The treatment of the return of some functions from libnetfilter_log API was wrong and this
was preventing some fields to be propagated through the stack.

Signed-off-by: Eric Leblond <eric@inl.fr>
---
:100644 100644 be46fa2... 1b8e32c... M	input/packet/ulogd_inppkt_NFLOG.c
 input/packet/ulogd_inppkt_NFLOG.c |    4 ++--
 1 files changed, 2 insertions(+), 2 deletions(-)

diff --git a/input/packet/ulogd_inppkt_NFLOG.c b/input/packet/ulogd_inppkt_NFLOG.c
index be46fa2..1b8e32c 100644
--- a/input/packet/ulogd_inppkt_NFLOG.c
+++ b/input/packet/ulogd_inppkt_NFLOG.c
@@ -317,11 +317,11 @@ interp_packet(struct ulogd_pluginstance *upi, struct nflog_data *ldata)
 		ret[NFLOG_KEY_OOB_IFINDEX_OUT].flags |= ULOGD_RETF_VALID;
 	}
 
-	if (nflog_get_seq(ldata, &seq)) {
+	if (nflog_get_seq(ldata, &seq) == 0) {
 		ret[NFLOG_KEY_OOB_SEQ_LOCAL].u.value.ui32 = seq;
 		ret[NFLOG_KEY_OOB_SEQ_LOCAL].flags |= ULOGD_RETF_VALID;
 	}
-	if (nflog_get_seq_global(ldata, &seq)) {
+	if (nflog_get_seq_global(ldata, &seq) == 0) {
 		ret[NFLOG_KEY_OOB_SEQ_GLOBAL].u.value.ui32 = seq;
 		ret[NFLOG_KEY_OOB_SEQ_GLOBAL].flags |= ULOGD_RETF_VALID;
 	}
-- 
1.5.2.5

Re: [ULOGD PATCH 1/5] Fix treatment of return from function

[Pablo Neira Ayuso]

Eric Leblond wrote:
> The treatment of the return of some functions from libnetfilter_log API was wrong and this
> was preventing some fields to be propagated through the stack.

Applied.
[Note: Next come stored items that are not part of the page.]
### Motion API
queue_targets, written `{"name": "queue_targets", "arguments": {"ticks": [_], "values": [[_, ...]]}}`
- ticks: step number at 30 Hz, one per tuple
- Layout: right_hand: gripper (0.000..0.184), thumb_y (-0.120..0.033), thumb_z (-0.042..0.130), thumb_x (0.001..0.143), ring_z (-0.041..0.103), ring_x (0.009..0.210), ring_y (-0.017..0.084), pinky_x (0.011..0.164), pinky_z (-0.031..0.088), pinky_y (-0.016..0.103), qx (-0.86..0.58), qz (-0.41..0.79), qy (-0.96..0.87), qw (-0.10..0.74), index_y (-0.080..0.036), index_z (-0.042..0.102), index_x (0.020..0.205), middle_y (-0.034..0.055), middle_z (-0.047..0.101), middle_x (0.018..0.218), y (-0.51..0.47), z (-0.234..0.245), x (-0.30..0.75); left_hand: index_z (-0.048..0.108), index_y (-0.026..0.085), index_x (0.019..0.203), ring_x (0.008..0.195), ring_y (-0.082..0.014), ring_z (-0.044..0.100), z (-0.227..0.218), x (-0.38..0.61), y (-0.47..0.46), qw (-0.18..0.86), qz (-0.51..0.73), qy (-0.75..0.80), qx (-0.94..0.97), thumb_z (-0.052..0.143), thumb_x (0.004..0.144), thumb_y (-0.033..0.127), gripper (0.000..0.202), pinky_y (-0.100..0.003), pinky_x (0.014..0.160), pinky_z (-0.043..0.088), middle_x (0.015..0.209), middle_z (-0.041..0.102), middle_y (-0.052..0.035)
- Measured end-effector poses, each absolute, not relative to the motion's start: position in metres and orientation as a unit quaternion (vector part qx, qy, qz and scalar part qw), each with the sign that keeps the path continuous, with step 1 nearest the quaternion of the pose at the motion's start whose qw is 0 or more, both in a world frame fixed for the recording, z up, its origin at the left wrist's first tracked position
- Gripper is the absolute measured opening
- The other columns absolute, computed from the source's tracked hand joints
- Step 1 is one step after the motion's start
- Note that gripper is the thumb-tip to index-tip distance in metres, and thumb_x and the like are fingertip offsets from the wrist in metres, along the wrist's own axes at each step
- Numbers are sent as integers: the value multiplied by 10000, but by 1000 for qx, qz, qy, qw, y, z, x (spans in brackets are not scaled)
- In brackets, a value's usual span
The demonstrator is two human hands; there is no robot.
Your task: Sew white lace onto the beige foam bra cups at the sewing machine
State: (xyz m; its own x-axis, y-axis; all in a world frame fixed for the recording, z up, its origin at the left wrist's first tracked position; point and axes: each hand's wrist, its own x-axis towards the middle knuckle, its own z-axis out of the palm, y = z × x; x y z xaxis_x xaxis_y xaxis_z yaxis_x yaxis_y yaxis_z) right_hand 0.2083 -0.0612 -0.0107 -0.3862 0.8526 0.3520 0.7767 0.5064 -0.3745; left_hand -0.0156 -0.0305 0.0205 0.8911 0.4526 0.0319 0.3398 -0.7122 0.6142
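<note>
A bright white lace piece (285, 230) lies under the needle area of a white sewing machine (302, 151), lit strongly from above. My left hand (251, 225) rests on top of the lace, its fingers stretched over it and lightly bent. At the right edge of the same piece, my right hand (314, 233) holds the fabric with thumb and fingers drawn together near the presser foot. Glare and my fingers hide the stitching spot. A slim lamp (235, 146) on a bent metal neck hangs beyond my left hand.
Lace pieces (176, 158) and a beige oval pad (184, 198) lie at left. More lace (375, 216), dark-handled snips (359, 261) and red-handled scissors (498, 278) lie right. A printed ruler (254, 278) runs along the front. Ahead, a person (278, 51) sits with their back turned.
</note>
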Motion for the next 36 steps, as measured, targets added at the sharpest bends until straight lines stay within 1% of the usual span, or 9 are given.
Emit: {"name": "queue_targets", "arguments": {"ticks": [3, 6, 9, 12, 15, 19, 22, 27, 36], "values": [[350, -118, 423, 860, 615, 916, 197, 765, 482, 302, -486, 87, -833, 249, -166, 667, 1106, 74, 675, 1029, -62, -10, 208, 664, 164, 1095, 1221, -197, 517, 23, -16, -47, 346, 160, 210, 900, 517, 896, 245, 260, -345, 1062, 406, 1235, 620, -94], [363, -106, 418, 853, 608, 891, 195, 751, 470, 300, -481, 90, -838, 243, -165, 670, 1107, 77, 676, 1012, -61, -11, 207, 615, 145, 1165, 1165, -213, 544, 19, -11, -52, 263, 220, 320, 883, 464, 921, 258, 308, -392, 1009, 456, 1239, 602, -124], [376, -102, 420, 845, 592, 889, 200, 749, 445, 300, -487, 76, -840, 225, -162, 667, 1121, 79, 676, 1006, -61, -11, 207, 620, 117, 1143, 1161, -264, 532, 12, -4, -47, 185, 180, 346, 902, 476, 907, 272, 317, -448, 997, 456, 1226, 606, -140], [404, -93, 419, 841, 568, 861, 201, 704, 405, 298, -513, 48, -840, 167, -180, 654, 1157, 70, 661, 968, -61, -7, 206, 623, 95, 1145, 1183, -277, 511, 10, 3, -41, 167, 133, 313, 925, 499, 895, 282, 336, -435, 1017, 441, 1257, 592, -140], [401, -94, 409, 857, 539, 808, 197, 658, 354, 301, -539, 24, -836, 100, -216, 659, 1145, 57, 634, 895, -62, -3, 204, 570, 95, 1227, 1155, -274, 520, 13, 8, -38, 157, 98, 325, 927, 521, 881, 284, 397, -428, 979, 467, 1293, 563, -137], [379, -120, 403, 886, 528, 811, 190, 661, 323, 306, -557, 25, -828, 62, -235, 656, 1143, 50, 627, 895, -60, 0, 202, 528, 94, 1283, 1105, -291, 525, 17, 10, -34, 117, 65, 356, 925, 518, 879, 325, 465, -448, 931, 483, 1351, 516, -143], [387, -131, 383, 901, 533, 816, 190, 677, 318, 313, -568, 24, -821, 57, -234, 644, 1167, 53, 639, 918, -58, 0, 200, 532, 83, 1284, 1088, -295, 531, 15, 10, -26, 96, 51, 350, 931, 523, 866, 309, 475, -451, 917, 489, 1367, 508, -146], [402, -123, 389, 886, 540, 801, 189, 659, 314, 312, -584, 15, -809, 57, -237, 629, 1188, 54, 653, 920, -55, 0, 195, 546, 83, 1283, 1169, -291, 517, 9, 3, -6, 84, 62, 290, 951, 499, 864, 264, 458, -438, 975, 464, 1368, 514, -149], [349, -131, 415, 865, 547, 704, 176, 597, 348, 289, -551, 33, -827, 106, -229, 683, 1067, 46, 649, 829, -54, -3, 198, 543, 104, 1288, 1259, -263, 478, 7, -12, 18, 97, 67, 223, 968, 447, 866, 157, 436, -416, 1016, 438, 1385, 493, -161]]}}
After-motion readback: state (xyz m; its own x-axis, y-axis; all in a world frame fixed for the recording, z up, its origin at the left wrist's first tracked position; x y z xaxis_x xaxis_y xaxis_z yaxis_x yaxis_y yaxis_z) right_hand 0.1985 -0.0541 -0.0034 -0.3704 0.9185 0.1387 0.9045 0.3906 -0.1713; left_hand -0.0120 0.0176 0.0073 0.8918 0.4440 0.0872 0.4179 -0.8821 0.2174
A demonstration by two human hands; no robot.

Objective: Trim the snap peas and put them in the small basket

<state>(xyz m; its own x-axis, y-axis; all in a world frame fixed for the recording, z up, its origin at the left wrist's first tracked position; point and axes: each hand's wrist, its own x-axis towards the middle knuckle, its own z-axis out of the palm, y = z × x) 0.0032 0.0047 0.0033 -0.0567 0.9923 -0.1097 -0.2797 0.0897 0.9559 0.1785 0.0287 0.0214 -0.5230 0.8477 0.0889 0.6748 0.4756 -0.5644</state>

Thanks.

-- 
"Los honestos son inadaptados sociales" -- Les Luthiers

Re: [ULOGD PATCH 1/5] Fix treatment of return from function

[Pablo Neira Ayuso]

Eric Leblond wrote:
> The treatment of the return of some functions from libnetfilter_log API was wrong and this
> was preventing some fields to be propagated through the stack.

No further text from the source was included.